Ни один из нас не хотел знать другого и не мог продолжить путь без него. Компания, которая из нас составилась, напоминала сон, что привиделся каждому из нас. Звучащие в унисон шаги помогали каждому думать о своем, а отдельные шаги словно пробуждали нас. Лес весь состоял из несуществующих прогалин, будто был ненастоящим или вот-вот бы заканчивался, но не заканчивались при этом ни ложь, ни лес. Наши шаги звучали постоянно, и, ступая по листьям, мы слышали шум листьев, осыпающихся в этом лесу, что стал всем, в лесу, подобном вселенной.
Кем мы были? Были мы двумя людьми или двумя формами одного? Мы этого не знали и не спрашивали об этом. Должно быть, еще не зашло солнце, потому что в лесу не царила ночь. Должен был появиться некий предел, поэтому мы продолжали путь. Какой-то мир должен был существовать, коль скоро существовал этот лес. Мы, однако, были чужими бывшему или возможному, путники, ступающие бесконечно, по мертвым листьям, безымянные слушатели листопада. Ничего больше. Шорох, резкий или нежный, от загадочного ветра, шепот листьев то ли в вышине, то ли под ногами, неизвестный след, какое-то сомнение, несбывшееся намерение, иллюзия, которой и не было, – лес, двое путников и я, не знающий, был ли я одним из двух, обоими или ни одним и присутствовал ли, не чая ее конца, при трагедии, – не иметь более ничего, кроме осени и леса, резкого ветра и листьев, упавших или опадающих. И словно на самом деле светило солнце, и царил день, все виделось ясно в шумной тишине леса.

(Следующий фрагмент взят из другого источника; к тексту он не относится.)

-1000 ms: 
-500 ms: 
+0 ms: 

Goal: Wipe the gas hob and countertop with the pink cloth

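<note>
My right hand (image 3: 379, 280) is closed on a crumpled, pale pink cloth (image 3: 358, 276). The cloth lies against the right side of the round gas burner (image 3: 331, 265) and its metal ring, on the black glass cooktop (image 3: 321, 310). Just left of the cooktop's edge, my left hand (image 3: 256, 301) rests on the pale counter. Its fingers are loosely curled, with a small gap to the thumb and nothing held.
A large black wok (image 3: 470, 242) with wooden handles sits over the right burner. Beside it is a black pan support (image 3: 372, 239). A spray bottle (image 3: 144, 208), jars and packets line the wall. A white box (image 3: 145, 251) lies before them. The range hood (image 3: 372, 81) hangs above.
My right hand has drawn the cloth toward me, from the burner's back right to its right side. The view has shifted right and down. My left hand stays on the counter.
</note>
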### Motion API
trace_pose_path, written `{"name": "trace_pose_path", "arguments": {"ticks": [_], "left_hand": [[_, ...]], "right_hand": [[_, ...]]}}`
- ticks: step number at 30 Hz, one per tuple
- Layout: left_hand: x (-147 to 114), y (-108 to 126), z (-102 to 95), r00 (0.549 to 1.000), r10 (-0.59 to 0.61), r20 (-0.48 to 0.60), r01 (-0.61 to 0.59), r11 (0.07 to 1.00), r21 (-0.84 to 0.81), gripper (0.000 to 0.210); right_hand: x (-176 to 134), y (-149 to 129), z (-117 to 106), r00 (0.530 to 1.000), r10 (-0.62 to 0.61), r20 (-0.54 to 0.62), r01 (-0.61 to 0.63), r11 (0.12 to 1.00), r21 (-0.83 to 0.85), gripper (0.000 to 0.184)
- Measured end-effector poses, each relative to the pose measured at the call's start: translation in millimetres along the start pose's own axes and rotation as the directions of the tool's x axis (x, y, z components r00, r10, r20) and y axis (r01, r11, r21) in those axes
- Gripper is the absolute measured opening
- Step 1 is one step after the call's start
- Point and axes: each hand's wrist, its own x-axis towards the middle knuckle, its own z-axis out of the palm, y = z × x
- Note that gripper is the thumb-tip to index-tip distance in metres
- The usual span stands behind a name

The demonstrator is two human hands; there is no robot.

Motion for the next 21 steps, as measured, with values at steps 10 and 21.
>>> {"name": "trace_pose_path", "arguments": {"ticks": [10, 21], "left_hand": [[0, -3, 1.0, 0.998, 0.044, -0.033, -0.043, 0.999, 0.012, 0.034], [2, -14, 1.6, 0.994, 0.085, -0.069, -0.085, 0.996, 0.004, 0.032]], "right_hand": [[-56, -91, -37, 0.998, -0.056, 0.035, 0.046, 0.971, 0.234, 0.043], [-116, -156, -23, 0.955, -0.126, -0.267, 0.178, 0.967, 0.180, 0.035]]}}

Я полагаю, что состояние моего духа, те печальные всплески искусственной странности в тоскующей душе, изливающиеся в неожиданных словах, – все это можно определить как декадентство. Чувствую, что я таков, и я абсурден. Поэтому ищу для себя, следуя заветам классиков, некую роль, чтобы выразить математическими построениями замысловатые ощущения моей души. Дойдя в своих писаниях до определенного уровня раздумий, я уже не понимаю, что в центре моего внимания – то ли нечеткие переживания, которые пытаюсь описать точно неизвестные ковры, то ли слова, за которыми, описывая описанное, укрываюсь, ухожу со своего пути и вижу другие вещи. Во мне формируются ассоциации идей, образов, слов, сияющие и рассеянные, и я так же рассказываю о том, что действительно чувствую, как и о том, что чувствую лишь предположительно. Душа подсказывает мне, что образы, каким она позволяет в нее запасть, украшают для меня цветами землю; звук грубого слова или ритм случайной фразы уводят меня от уже определенной темы и освобождают от необходимости думать и говорить, – но я ничего этого не замечаю. И все то, что, повторяясь, должно было бы вызвать у меня ощущение ничтожества, недостатка, страдания, дает мне золотые крылья. Поскольку я говорю об образах, я должен был бы осудить обман, рождающий их: поскольку я возвышаю себя над самим собой, чтобы отвергнуть то, чего не чувствую, я наоборот начинаю чувствовать; поскольку потеряна и самая вера в усилие, мне хочется оставаться заблудшим: это кроткое слово, прилагательное, пространственное и умеренное, заставляет меня ясно, будто при свете солнца, увидеть перед собой страницу, исписанную в полусне, и буквы, начертанные моей ручкой, – нелепую карту с магическими символами. Я откладываю себя, как ручку, и черчу на обложке, далекий, бессвязный, посредник, суккуб, последний потерпевший кораблекрушение, тонущий в виду чудесных островов, в тех самых приливах, позлащенных фиалками, о которых на каком-то ложе когда-то мечтал.